O sentido da dor e da Cruz
A morte nos causa dor, medo e até mesmo desespero; diante de uma pandemia ela revela aspectos de tragédia, ansiedade e apreensão, e tudo que podemos fazer para evitar uma dor maior fazemos, mas alguns vão além e se preocupam e se doam para reduzir a dor alheia.
Este é um significado humano, porém o divino vai além que significa ser capaz de doar a própria vida, ou pô-la em risco por amor ao Outro, só neste limite é que entendemos de fato o significado.
Teilhard de Chardin depois de admitir que a cruz significa uma “evasão para fora deste mundo” (p. 114), vai nos explicar que é justamente ela (no caso presente o medo da morte pela pandemia, “que exatamente o caminho do esforço humano, sobrenaturalmente retificado e prolongado. Por termos compreendido plenamente o sentido da Cruz, já nos não arriscamos a pensar que a vida é triste e feia. Simplesmente tornámo-nos mais atentos à sua indizível seriedade” (pag. 115).
Por isso pensamos nos dias felizes que podíamos andar livremente e saborear os ares da cidade, ver as praias agora proibidas de serem frequentadas, os almoços alegres em família, mas é por esta perda que olhamos agora com outros olhos cuja cegueira não podia permitir.
Como seria belo um domingo de Páscoa com toda família, ou simplesmente sair para ver dias alegres de outono no hemisfério sul ou início de primavera no hemisfério norte, mas é esta dor e esta terrível pandemia que nos faz “trocar os óculos”, também no aspecto espiritual.

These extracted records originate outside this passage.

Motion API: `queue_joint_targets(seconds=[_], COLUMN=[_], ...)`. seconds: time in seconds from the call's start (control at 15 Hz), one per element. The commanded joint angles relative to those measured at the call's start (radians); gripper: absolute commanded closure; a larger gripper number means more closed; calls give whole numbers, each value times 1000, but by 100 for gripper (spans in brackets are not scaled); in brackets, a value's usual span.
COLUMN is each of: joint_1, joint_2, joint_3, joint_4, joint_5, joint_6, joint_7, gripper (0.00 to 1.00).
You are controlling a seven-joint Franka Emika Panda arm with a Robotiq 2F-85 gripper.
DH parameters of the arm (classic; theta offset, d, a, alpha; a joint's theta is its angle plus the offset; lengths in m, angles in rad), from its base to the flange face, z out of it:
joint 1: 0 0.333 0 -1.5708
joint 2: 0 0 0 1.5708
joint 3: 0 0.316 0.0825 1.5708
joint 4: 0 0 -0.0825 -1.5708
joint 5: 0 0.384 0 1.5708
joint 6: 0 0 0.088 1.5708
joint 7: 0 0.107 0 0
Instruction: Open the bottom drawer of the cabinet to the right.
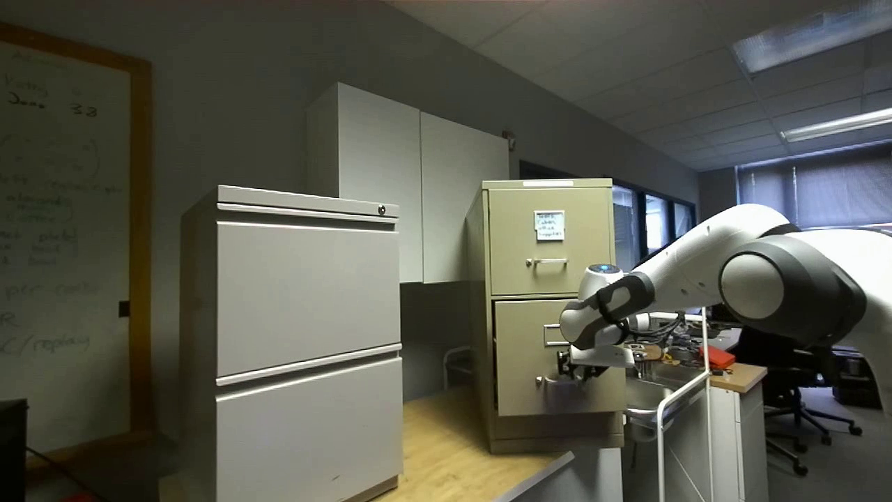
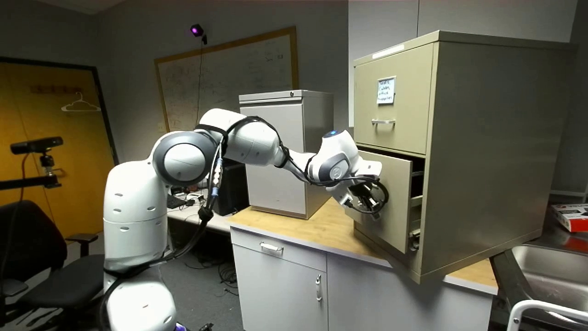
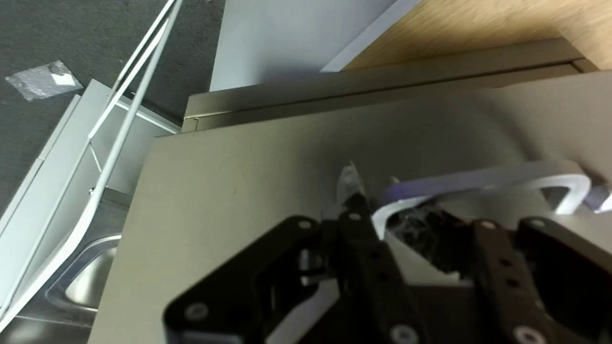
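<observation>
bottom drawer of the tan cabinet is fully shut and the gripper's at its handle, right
Not shut: an exterior view shows the bottom drawer of the tan cabinet standing partly open. The gripper is at its handle, as you say.

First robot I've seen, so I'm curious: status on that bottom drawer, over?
Gripper at the handle; can't tell if gripping. Bottom drawer partly open. Only the arm appears in front.
</observation>
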Motion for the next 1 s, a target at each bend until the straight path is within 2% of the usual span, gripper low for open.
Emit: queue_joint_targets(seconds=[0.0, 0.2, 0.53, 0.6, 0.67, 0.73, 0.8, 0.87, 0.93], joint_1=[18, 7, -14, -6, 19, -19, 5, 42, 35], joint_2=[-83, -116, -135, -129, -108, -181, -175, -151, -153], joint_3=[-21, -28, -19, -27, -52, 133, 121, 87, 88], joint_4=[-224, -321, -464, -489, -469, -483, -435, -378, -334], joint_5=[-9, 2, 138, 134, 103, 249, 224, 261, 272], joint_6=[70, 228, 556, 612, 634, 599, 564, 519, 455], joint_7=[165, 301, 406, 451, 518, 323, 356, 316, 290], gripper=[95, 95, 95, 95, 95, 95, 95, 95, 95])
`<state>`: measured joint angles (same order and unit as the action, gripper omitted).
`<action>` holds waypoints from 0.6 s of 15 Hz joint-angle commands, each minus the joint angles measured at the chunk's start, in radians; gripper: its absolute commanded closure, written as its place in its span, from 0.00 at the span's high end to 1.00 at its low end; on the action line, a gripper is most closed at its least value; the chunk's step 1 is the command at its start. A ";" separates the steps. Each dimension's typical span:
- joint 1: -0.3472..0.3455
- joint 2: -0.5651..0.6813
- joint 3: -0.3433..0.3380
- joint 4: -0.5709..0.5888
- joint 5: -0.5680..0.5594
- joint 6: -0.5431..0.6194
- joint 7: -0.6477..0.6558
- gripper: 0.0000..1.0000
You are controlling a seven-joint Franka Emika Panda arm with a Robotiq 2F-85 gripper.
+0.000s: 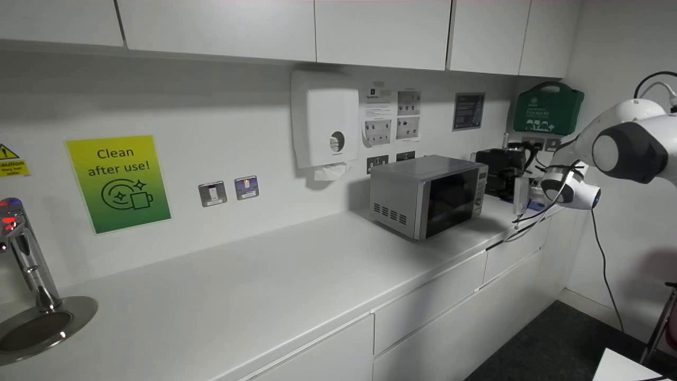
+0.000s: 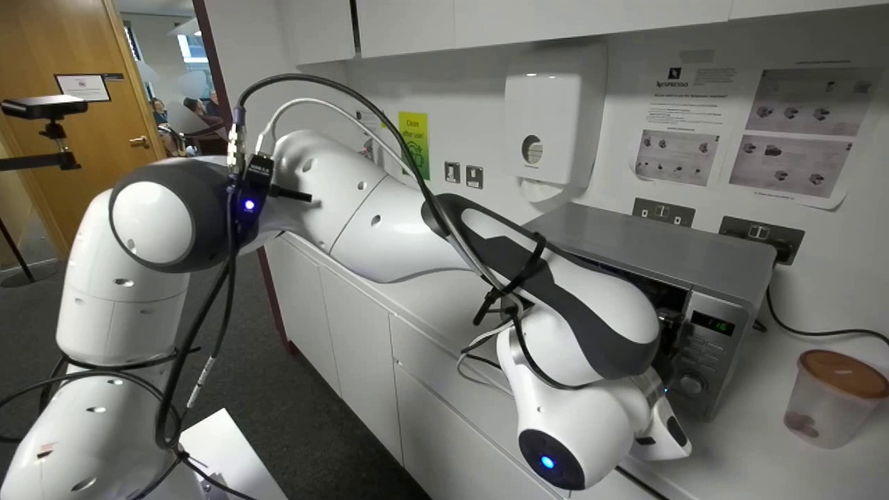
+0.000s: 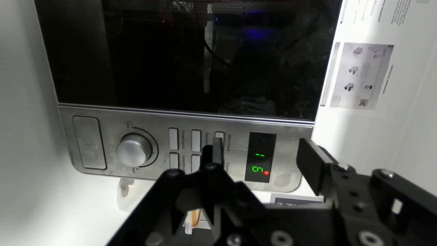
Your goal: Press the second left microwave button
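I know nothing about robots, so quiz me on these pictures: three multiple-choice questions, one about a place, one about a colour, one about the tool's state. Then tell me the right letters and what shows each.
1. Where is the white dispenser relative to the microwave?
A) lower
B) higher
C) inside it

2. What colour are the digits on the display?
A) green
B) yellow
C) blue

3. How does the tool stand?
A) shut
B) clamped on a cup
C) open

1: B, it hangs higher in both exterior views.
2: A, they glow green in the wrist view.
3: C, its fingers are spread apart in the wrist view.
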<state>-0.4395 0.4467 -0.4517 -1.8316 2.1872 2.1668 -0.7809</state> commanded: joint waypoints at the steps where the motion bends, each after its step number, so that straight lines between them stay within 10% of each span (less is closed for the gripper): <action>1: -0.024 0.055 0.006 0.080 -0.007 0.013 0.061 0.27; 5: -0.034 0.094 0.007 0.106 -0.003 0.015 0.054 0.00; 9: -0.039 0.124 0.010 0.127 -0.001 0.019 0.050 0.00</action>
<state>-0.4624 0.5429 -0.4517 -1.7549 2.1872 2.1670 -0.7559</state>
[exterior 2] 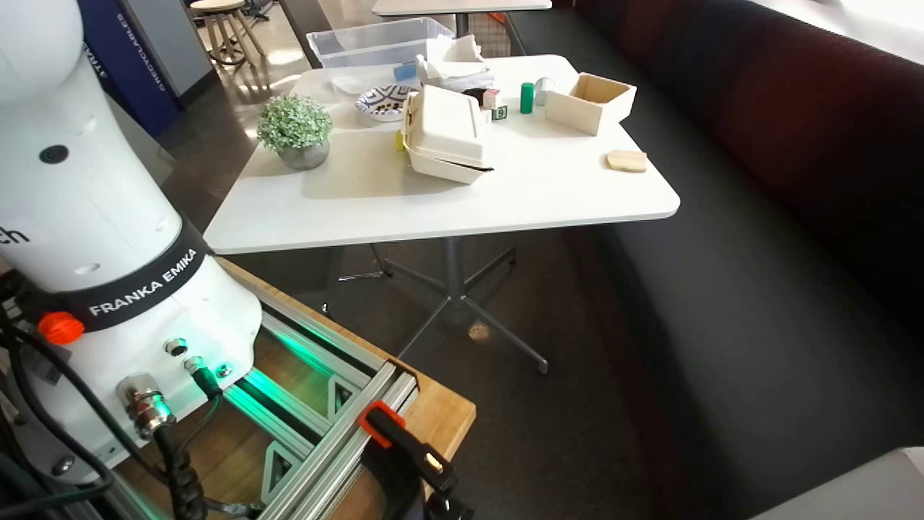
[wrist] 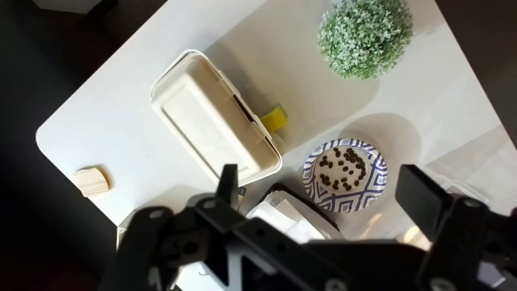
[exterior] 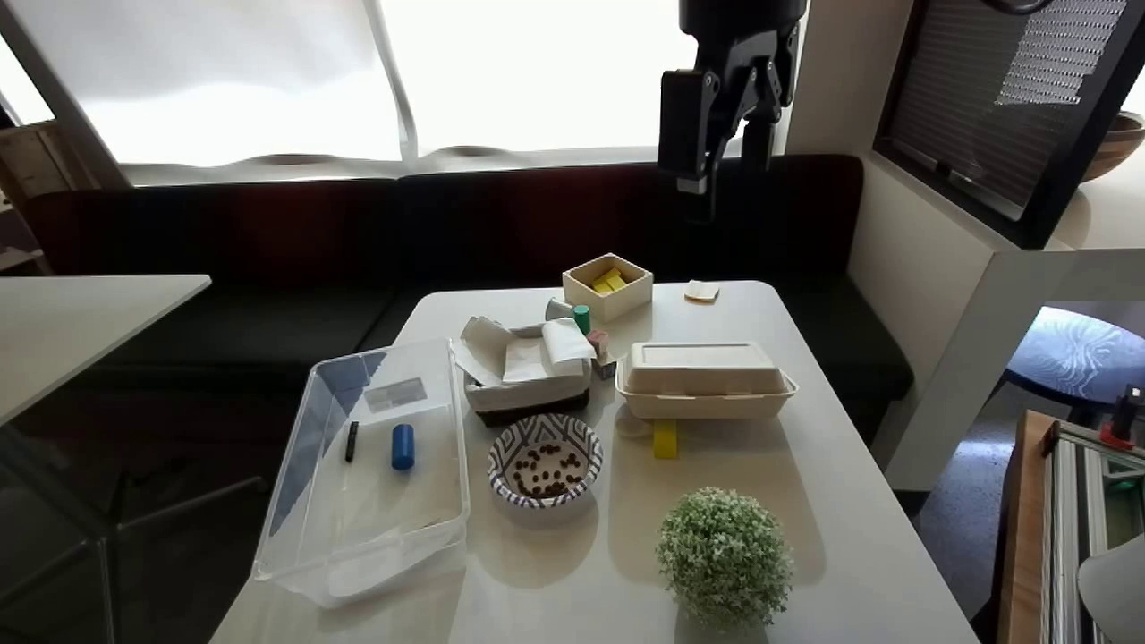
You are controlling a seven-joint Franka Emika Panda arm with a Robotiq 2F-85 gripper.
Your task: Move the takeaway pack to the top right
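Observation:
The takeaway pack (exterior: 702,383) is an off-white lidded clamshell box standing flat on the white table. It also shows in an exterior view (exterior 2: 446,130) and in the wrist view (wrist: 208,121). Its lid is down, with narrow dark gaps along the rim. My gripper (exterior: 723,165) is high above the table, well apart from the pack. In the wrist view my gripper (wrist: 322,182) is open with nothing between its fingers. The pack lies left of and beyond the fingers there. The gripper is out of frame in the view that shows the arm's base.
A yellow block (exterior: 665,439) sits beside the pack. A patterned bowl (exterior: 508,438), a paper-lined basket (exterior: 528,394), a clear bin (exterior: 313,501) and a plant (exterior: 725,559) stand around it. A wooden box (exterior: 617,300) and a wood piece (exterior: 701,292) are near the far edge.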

Assim ressalta Chardin: “ a cruz não é uma coisa in-humana, mas super-humana. Vemos bem que a origem da Humanidade atual a Cruz estava erguida à frente da estrada que leva aos mais altos cumes da criação”, teremos que repensar a vida caseira e a social depois desta pandemia.
Convida-nos Chardin ao mistério: “aproximemo-nos mais. E reconheceremos o Serafim inflamado do Alverne (foto), aquela cuja paixão e cuja compaixão são “incendium mentis”*. Para o cristão, não se trata de desaparecer na sombra da Cruz, mas de subir na luz da Cruz” (pag. 116).
Aproveitar esta noite da pandemia para por luz na “noite da cultura”, na “noite de Deus” e na “noite dos sentidos” que parecia fazer-nos suprimir toda sensibilidade à vida humana e ao Outro.
Vivamos bem estas três “noites” para alcançar uma Páscoa (passagem) para toda humanidade.
*incendium mentis – David Grummet diz que em Chardin é “fogo do amor divino em nossa alma”.
Chardin, T. O meio divino. Lisboa: Editorial Presença, s/d.